Seiring pengumuman pengunduran diri itu, muncul spekulasi yang menyebut Jokowi bakal mengambil alih kepemimpinan Partai Golkar, atau menjadikannya sebagai Ketua Dewan Pembina Partai Golkar. Ace mengaku, sampai saat ini belum ada pembahasan mengenai siapapun yang bakal menggantikan Airlangga di pucuk kepemimpinan Partai Golkar.
Bahkan, kata dia, pembicaraan tentang penunjukan sebagai pelaksana tugas (Plt) ketua umum, baru akan dibahas pada rapat pleno internal partai pada Selasa (13/8/2024) mendatang. Ace mengakui banyak mendengar spekulasi politik di luaran yang mencuatkan nama-nama Plt.
Bahkan, yang disebut-sebut pengganti ketua umum definitif. Seperti munculnya nama Agus Gumiwang Kartasasmita dan Bahlil Lahadalia. Termasuk, perihal spekulasi tentang penguatan jajaran Dewan Pembina Partai Golkar dengan masuknya Jokowi. “Itu hak mereka untuk berbicara. Tetapi, sampai saat ini belum ada yang membicarakan itu,” begitu kata Ace.
Wakil Ketua Umum DPP Partai Golkar Ahmad Doli Kurnia, pun menambahkan, mundurnya Airlangga Hartarto sebagai ketua umum, tak menggambarkan situasi yang pecah di internal partainya. Pun tak menggangggu jalannya roda organisasi partainya itu.
Doli menegaskan, mekanisme internal yang sesuai AD/ART Partai Golkar akan menjadi rel dalam merespons mundurnya Airlangga. Hal yang sama juga akan diberlakukan dalam menunjuk Plt ketua umum yang mengisi kursi yang ditinggalkan Airlangga.
“Bagi Golkar, pengunduran diri institusi ketua umum itu, bukan sesuatu yang mengganggu perjalanan roda organisasi Partai Golkar. Karena insya Allah, partai ini sudah sangat berpengalaman, sudah bisa berjalan sesuai dengan mekanisme yang selama ini menjadi rujukan,” begitu kata Doli, Ahad (11/8/2024).
Sekjen PDIP Hasto Kristiyanto mengatakan, pengunduran diri Airlangga Hartarto sebagai kabar yang mengejutkan. "Hal tersebut sangat mengejutkan karena ini dalam rangka pilkada serentak, dan muncul kejadian politik yang dalam kategori kami suatu hal yang luar biasa yang menyentuh aspek kedaulatan partai," kata Hasto.

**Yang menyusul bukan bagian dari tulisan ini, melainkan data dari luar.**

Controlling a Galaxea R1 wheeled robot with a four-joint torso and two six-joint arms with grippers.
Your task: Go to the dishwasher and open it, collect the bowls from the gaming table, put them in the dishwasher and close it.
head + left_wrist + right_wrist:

Oleh sebab itu, Hasto telah melapor kepada Ketua Umum PDI Perjuangan Megawati Soekarnoputri terkait dengan dinamika politik nasional, termasuk Airlangga mundur dari jabatan ketua umum. Walaupun demikian, dia mengatakan bahwa partainya tidak mau campur tangan terhadap rumah tangga partai politik lain.
"Akan tetapi, tentu saja terhadap apa yang terjadi itu sangat mengejutkan, dan kami prihatin karena kami juga bisa merasakan suasana kebatinan di balik itu," jelasnya.
Hasto menyatakan bahwa pihaknya prihatin karena Airlangga yang mundur dari ketum partai termasuk tantangan bagi bangsa dan partai politik untuk menunjukkan kedaulatan sebagai partai yang mengemban amanah dari rakyat.
"PDI Perjuangan memiliki pengalaman buruk pada masa Orde Baru ketika berbagai intervensi-intervensi kekuasaan itu dilakukan yang tujuannya adalah untuk mengerdilkan demokrasi, menjauhkan prinsip-prinsip kedaulatan rakyat," katanya.